There have been plenty of criticisms by so many self appointed media pundits about how journalism in Manipur fails to excite. While there is much truth that journalism here is stuck in a time warp, failing to attract the cream of the employable crop of young job seekers in the state, largely on account of the poor service conditions and poor salaries, after witnessing what is happening in the Mecca of Indian journalism – New Delhi – one is left to wonder if there is no virtue at all in the poverty that the state media is thus far condemned to. At least journalists here are far from being power brokers that some of the iconic figures of the profession in New Delhi are turning out to be. True, they would have had all along catered to the exquisite taste of the class of readers and pundits ever hungry for some excitement in news reporting, with their intimate knowledge of the power brokering and horse trading processes in the corridors of power, but look at the harm they have done to journalism by blurring the line between news gathering and public relation exercises. But journalism, especially those working in the cash-flushed corporate environ of the metropolises, is becoming a whole new ball game altogether. In the footsteps of ruthless market worshipping media magnets such as Rupert Murdoch, many home grown Murdochs it seems have also begun to believe news is the stuff to fill space between advertisements. The phenomenon of what has come to be known as “paid news” rules the Indian media scenario so overwhelmingly today that even in backwater states like Manipur, which are relatively untouched by the phenomenon, pundits are parroting the calls for excitement and titillation in news reportage, which in the first place paved the way for the kind of degeneration of the kind now so notoriously known as Radia Tapes and Barkhagate etc.

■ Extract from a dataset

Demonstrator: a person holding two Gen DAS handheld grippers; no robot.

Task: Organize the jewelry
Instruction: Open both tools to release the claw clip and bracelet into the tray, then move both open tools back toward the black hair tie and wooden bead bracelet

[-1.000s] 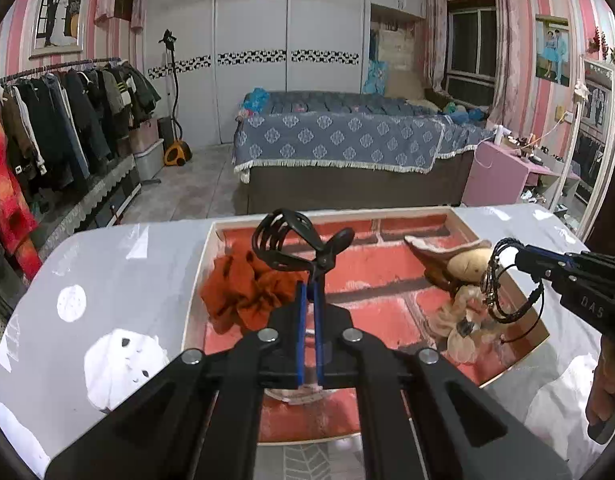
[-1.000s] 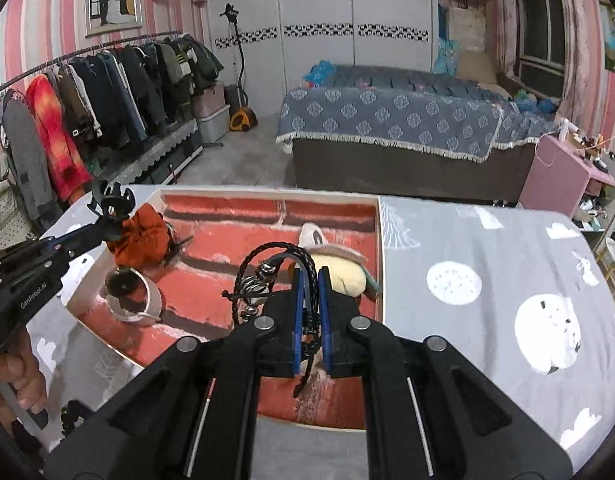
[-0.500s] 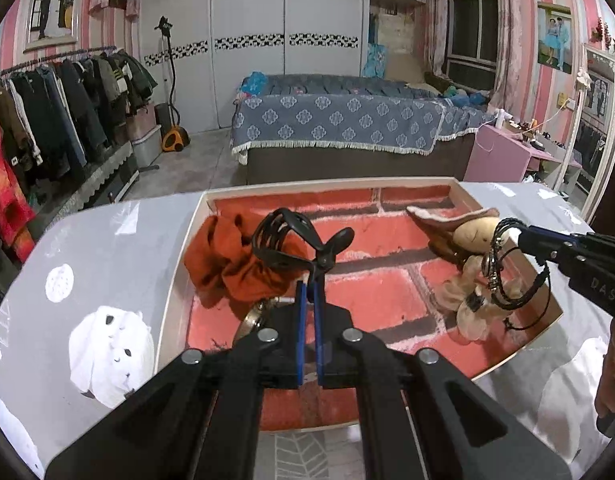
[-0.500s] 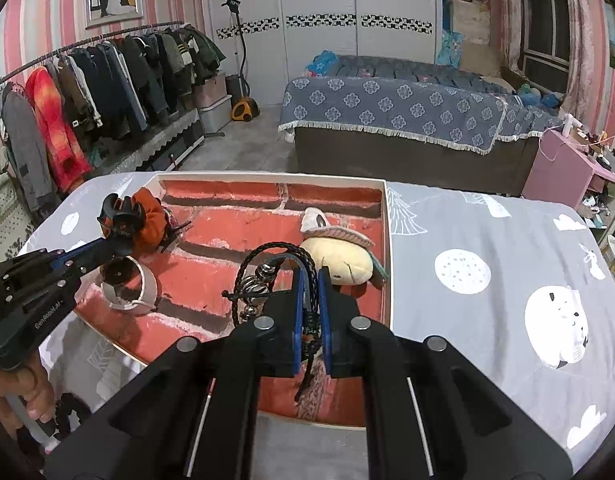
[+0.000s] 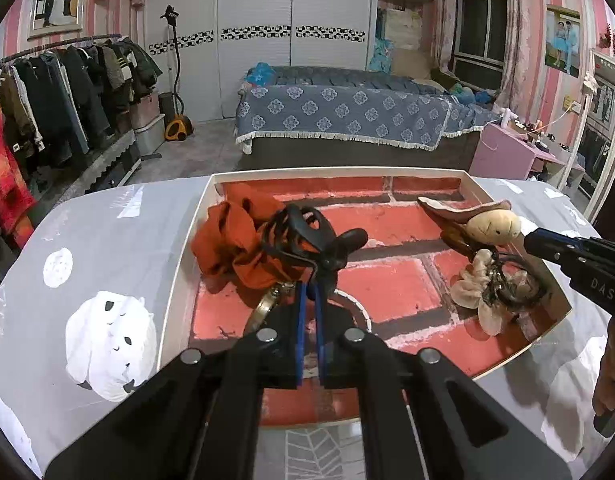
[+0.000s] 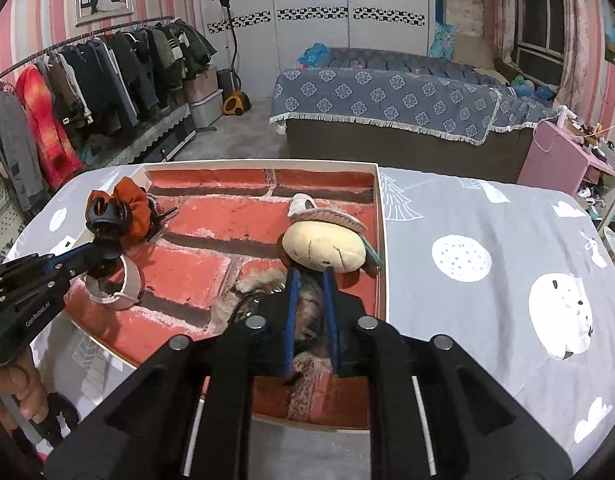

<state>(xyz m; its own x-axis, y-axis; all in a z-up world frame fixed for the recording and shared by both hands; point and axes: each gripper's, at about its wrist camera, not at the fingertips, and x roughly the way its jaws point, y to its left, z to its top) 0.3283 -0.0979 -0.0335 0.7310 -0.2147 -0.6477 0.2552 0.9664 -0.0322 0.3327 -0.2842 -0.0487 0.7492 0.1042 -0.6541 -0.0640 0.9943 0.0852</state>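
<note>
My left gripper (image 5: 310,292) is shut on a black claw hair clip (image 5: 307,240) and holds it low over the left of the brick-patterned tray (image 5: 339,174), beside an orange scrunchie (image 5: 235,240). My right gripper (image 6: 310,280) has parted its fingers a little above the black braided bracelet (image 5: 511,284), which lies on a cream scrunchie (image 5: 473,286) at the tray's right end. A cream plush clip (image 6: 323,248) lies just beyond it. The clip also shows in the right wrist view (image 6: 105,220).
A bangle (image 6: 125,284) lies in the tray under the left gripper. The tray sits on a grey patterned tablecloth (image 6: 487,280). A bed and a clothes rack stand beyond the table.
My right gripper lowered to the tray's right end and let go of the black bracelet, its fingers now parted. My left gripper lowered the hair clip toward the orange scrunchie.
</note>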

This notwithstanding, the plight of state journalists cannot but be seen against the larger backdrop of economic stagnation the state is in. What the journalists on the average get are just about the local market standard. If the protected cocoon of the government job market and the foreign funded NGO sector were not to be, probably there would not have been too much disparity between the salaries of those determined by the market and those artificially determined by factors other than the market. Living standards then would have found an equilibrium, though much lower than many of those more fortunate in the government services enjoy. As the saying goes, when the tide ebbs, all the boats ebb, and consequently when the tide rises, all the boats rise together. The point is, the government which is at the driver’s seat of the state’s economy must strive to have the economic tide rise, so that all rise together, and not just a select section rises and the rest sink. A Keynesian generosity and confidence of spirit to muster courage to inject fresh liquidity into the private sector (definitely not the media alone), even in the midst of general financial hardship, is what is called for in this mission. After all, the government cannot bring every job seeker under its direct protective umbrella as its employment ceiling is limited, and hence must find ways to create respectable jobs in the potentially much bigger employment sector of private enterprises. Enforce labour standards, but after first ensuring these standards do not call for martyrdom of entrepreneurs.

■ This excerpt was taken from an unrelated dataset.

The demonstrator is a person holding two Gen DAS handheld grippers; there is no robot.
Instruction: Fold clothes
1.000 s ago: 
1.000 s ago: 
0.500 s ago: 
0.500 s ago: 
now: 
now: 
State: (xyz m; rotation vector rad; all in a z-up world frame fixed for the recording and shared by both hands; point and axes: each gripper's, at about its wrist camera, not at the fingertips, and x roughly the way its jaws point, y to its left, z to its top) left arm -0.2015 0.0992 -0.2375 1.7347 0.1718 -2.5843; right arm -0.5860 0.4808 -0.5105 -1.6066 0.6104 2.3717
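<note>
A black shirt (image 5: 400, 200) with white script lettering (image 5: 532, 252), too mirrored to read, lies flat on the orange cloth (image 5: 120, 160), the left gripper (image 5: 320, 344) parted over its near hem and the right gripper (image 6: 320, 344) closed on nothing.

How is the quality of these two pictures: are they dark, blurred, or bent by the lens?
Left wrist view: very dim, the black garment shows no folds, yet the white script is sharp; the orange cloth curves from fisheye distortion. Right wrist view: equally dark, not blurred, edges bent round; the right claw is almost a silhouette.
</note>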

Returning to the plight of the media, it must be said the only other profession with similar working hours as the media is the police. They too work day and night and on holidays too. But the latter are compensated by other entitlements, including the provision for generous leaves. Even on this count, media workers suffer a deficit. For long, there were press holidays on the average of a day a month, coinciding with one festival or the other that the profession reserved for itself, but this too has been sized down considerably in keeping with the demands of readers and owners. The only ones on whose shoulders the added pressures land are the foot soldiers of the profession. The moot point is, in the uplift of the standard of journalism in the state, the onus cannot just be on the journalists alone, but also on the readers, the policy framers of the state’s economic affairs. Until then, journalism and so too other private sector undertakings, will continue to be generally moribund, although as in sports, some would from time emerge as shooting stars to light up the skies. The cream would go for the cosier government services or else set out to look for greener pastures away from the state. Gabriel Garcia Marquez called such a situation so provocatively as the damnation of “One Hundred Years of Solitude”.